▸ **Instructions for the task**
Copy the lines exactly. Begin at the first line of the data and stop after the line with "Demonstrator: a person".

[Exercise material — start]

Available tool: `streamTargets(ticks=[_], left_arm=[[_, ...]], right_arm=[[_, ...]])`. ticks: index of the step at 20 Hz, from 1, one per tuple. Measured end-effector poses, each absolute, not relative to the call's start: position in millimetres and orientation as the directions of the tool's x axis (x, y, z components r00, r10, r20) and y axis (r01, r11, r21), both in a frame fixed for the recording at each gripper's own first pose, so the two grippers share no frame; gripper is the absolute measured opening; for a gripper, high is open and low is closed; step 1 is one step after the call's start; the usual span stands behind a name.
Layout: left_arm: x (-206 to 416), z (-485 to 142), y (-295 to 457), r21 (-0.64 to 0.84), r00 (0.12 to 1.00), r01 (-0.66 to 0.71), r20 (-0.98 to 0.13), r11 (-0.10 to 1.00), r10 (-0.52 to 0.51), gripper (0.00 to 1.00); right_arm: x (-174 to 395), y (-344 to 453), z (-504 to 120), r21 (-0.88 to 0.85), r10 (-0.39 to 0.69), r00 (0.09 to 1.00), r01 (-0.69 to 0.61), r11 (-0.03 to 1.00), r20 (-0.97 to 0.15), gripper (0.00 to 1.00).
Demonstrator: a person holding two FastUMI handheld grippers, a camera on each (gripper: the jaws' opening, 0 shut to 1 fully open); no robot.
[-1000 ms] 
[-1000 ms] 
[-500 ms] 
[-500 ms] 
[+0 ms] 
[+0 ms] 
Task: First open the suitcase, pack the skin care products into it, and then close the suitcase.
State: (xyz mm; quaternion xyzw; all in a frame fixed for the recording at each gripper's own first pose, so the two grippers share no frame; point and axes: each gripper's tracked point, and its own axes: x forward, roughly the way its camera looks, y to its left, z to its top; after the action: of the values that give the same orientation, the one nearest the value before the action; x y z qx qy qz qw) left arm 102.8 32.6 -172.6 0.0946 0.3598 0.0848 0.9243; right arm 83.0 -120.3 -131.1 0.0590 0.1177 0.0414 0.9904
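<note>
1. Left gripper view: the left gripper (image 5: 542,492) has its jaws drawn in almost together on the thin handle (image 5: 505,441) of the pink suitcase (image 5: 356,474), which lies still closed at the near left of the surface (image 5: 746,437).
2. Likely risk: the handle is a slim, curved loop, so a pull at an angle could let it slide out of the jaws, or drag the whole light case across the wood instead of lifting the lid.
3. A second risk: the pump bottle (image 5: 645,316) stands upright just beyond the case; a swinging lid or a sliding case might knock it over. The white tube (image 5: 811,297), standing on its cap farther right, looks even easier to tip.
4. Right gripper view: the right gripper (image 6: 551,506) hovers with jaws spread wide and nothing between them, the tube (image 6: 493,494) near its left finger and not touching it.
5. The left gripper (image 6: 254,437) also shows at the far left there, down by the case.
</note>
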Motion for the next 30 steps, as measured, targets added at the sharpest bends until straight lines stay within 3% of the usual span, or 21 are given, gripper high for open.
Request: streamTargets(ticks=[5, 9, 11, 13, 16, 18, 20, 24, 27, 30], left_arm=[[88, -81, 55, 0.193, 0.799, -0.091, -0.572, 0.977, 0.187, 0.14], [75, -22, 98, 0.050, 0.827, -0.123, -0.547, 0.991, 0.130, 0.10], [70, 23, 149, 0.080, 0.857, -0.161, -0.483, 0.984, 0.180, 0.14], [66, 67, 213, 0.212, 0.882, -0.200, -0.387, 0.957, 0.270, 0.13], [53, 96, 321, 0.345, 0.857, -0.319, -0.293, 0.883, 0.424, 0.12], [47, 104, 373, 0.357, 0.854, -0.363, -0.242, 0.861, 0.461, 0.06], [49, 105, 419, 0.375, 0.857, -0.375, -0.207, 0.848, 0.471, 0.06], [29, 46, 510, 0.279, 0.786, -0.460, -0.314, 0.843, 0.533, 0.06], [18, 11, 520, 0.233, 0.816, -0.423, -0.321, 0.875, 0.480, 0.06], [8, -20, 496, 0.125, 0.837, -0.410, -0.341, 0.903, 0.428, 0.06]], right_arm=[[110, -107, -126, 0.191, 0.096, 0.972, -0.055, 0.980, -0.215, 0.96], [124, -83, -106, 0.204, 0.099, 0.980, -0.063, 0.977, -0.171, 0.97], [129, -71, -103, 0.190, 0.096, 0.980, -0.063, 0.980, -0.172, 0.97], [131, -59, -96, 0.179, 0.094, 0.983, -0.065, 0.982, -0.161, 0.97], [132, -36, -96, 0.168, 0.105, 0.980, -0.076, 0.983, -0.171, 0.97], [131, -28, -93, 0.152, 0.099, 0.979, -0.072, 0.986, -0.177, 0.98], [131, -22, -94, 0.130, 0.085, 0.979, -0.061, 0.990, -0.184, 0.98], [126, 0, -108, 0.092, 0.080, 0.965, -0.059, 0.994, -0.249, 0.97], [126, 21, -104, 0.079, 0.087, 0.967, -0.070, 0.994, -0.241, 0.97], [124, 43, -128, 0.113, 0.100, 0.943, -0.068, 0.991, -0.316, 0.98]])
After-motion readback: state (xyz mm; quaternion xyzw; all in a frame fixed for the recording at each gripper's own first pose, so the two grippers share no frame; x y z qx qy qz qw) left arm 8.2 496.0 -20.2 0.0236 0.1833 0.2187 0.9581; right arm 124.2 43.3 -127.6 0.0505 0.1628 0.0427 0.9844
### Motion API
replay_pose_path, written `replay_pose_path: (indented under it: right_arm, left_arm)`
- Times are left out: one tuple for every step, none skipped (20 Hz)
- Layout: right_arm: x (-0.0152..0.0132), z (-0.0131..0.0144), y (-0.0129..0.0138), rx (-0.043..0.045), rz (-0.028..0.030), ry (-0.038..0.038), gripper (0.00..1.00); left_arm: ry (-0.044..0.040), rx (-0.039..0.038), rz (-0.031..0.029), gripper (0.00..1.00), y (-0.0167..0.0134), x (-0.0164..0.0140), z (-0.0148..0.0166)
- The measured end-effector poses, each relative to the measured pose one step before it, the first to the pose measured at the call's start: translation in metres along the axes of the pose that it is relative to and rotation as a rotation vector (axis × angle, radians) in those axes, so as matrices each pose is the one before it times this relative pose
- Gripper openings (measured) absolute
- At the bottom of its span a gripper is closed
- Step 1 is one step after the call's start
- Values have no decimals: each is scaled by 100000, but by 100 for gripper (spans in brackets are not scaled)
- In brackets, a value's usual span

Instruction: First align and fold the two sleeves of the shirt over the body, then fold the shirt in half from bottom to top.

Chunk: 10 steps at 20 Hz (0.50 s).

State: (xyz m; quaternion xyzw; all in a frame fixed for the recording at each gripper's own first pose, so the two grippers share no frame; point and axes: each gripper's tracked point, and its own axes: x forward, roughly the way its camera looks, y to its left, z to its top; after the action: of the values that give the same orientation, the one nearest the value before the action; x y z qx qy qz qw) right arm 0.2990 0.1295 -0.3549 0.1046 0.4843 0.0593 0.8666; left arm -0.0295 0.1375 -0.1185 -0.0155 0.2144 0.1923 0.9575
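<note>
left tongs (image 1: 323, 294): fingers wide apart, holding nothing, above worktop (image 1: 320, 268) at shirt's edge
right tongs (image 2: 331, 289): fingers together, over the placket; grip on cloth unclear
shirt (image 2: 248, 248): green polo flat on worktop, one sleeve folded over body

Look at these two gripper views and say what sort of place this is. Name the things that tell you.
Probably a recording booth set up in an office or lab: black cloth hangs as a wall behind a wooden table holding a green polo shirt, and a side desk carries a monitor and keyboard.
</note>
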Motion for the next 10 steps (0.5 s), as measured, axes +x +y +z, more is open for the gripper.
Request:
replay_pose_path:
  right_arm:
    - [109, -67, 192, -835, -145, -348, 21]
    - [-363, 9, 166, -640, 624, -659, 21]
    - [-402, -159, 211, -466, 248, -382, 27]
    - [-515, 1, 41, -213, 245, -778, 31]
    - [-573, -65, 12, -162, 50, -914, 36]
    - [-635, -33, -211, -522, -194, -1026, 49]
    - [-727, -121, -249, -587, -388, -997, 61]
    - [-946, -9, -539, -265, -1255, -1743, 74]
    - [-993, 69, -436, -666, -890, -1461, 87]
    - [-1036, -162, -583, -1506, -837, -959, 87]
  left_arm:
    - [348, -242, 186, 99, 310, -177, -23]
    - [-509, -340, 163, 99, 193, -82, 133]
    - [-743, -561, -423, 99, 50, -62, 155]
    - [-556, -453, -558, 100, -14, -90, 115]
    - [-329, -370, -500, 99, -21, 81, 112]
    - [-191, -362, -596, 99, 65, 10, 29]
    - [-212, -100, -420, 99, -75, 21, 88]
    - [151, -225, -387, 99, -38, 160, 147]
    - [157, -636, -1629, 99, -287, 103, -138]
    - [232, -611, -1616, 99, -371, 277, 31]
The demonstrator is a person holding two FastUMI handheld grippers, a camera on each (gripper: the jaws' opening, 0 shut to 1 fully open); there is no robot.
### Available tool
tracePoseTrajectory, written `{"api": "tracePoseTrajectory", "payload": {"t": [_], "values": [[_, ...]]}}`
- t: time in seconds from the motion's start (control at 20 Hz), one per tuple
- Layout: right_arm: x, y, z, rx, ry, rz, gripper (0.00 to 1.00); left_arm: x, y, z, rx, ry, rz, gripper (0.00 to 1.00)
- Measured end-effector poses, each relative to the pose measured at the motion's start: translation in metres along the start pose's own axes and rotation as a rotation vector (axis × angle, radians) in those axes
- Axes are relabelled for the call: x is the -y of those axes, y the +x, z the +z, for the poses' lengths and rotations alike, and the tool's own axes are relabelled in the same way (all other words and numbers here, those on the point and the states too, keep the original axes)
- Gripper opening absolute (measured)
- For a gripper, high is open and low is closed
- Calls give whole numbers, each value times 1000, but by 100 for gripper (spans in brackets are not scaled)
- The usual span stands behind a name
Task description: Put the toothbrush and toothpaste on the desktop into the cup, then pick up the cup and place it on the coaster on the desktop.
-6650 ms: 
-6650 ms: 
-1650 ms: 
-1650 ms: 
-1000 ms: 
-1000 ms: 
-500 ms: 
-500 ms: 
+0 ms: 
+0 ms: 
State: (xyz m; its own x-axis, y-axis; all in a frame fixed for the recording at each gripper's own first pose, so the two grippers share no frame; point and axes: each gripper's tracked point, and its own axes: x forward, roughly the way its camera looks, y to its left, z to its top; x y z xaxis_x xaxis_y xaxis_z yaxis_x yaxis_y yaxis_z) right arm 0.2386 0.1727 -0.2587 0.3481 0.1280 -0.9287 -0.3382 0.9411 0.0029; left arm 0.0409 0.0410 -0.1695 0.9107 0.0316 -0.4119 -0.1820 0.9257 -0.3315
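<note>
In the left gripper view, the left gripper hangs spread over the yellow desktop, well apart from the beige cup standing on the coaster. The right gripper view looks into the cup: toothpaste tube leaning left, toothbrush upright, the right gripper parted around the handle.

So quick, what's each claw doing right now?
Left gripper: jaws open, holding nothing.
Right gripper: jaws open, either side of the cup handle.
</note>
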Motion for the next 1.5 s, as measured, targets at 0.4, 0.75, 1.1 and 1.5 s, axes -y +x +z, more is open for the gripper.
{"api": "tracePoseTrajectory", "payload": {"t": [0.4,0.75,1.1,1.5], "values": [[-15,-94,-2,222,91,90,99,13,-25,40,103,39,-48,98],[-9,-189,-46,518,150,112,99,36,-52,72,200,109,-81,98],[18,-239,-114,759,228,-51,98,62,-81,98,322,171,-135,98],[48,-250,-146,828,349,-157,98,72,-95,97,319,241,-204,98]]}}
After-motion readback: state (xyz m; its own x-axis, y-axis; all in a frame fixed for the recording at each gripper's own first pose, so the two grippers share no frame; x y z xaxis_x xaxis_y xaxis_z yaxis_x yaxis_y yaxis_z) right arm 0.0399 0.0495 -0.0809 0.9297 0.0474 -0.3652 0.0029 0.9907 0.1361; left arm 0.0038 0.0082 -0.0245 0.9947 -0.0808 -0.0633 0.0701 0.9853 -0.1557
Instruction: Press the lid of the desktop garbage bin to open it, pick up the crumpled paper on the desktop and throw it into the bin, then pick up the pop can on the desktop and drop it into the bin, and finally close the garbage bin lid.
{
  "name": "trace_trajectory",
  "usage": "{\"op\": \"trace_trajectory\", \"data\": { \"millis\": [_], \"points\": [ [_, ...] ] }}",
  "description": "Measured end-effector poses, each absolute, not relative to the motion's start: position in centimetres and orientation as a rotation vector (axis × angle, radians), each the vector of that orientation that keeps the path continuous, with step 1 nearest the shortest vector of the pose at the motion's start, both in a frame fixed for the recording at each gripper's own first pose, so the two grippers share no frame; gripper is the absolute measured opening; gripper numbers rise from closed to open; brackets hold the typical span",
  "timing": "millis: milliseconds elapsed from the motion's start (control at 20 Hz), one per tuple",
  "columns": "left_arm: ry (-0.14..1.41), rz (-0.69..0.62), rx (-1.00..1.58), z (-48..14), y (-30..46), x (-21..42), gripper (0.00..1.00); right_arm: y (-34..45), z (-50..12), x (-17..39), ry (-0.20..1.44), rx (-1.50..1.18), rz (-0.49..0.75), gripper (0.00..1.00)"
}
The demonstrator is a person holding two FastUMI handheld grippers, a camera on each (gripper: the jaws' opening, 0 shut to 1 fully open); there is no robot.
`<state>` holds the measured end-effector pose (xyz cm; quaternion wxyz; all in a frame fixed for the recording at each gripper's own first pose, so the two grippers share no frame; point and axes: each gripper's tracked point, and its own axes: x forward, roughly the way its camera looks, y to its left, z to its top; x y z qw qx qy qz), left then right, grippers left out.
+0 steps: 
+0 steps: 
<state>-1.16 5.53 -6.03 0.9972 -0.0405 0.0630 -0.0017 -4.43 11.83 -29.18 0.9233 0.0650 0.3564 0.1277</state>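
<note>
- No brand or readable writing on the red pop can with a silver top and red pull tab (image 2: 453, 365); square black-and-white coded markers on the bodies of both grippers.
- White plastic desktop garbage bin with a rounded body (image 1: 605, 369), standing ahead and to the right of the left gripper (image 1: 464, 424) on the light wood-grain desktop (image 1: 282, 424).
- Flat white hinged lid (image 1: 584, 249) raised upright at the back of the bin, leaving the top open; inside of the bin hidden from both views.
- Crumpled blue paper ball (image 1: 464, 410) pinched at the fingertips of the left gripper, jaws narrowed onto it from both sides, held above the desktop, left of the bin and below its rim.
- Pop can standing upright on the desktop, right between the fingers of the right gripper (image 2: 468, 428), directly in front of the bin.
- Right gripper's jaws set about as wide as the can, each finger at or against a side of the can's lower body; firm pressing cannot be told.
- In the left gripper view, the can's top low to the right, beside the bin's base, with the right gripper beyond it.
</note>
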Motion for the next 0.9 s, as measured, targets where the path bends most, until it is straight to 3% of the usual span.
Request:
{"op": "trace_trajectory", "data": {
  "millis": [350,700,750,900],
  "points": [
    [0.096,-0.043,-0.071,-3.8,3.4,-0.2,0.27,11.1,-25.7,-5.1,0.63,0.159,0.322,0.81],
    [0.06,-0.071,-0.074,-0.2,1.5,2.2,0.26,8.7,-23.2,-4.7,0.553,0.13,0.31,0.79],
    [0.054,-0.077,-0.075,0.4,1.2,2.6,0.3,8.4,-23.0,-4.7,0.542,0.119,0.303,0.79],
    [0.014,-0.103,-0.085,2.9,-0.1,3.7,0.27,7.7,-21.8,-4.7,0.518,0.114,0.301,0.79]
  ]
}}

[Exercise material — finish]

▸ **Your solution**
Available tool: `streamTargets(ticks=[_], left_arm=[[_, ...]], right_arm=[[_, ...]])`. ticks: index of the step at 20 Hz, from 1, one per tuple. Measured end-effector poses, each absolute, not relative to the call's start: position in millimetres and orientation as the directions of the tool's x axis (x, y, z components r00, r10, r20) and y axis (r01, r11, r21), both in a frame fixed for the recording at each gripper's own first pose, so the two grippers share no frame; gripper is the absolute measured opening; for a gripper, high is open and low is closed; step 1 is one step after the call's start; the usual span stands behind a name.
Layout: left_arm: x (-206 to 416), z (-485 to 142), y (-295 to 457), r21 (-0.64 to 0.84), r00 (0.12 to 1.00), r01 (-0.66 to 0.71), r20 (-0.98 to 0.13), r11 (-0.10 to 1.00), r10 (-0.52 to 0.51), gripper (0.00 to 1.00); right_arm: x (-174 to 395), y (-344 to 453), z (-504 to 120), r21 (-0.88 to 0.85), r10 (-0.39 to 0.69), r00 (0.09 to 1.00), r01 (-0.69 to 0.61), r11 (-0.03 to 1.00), r20 (-0.97 to 0.15), gripper (0.00 to 1.00).
Demonstrator: a person holding two FastUMI handheld grippers, a camera on each (gripper: the jaws' opening, 0 shut to 1 fully open); no robot.

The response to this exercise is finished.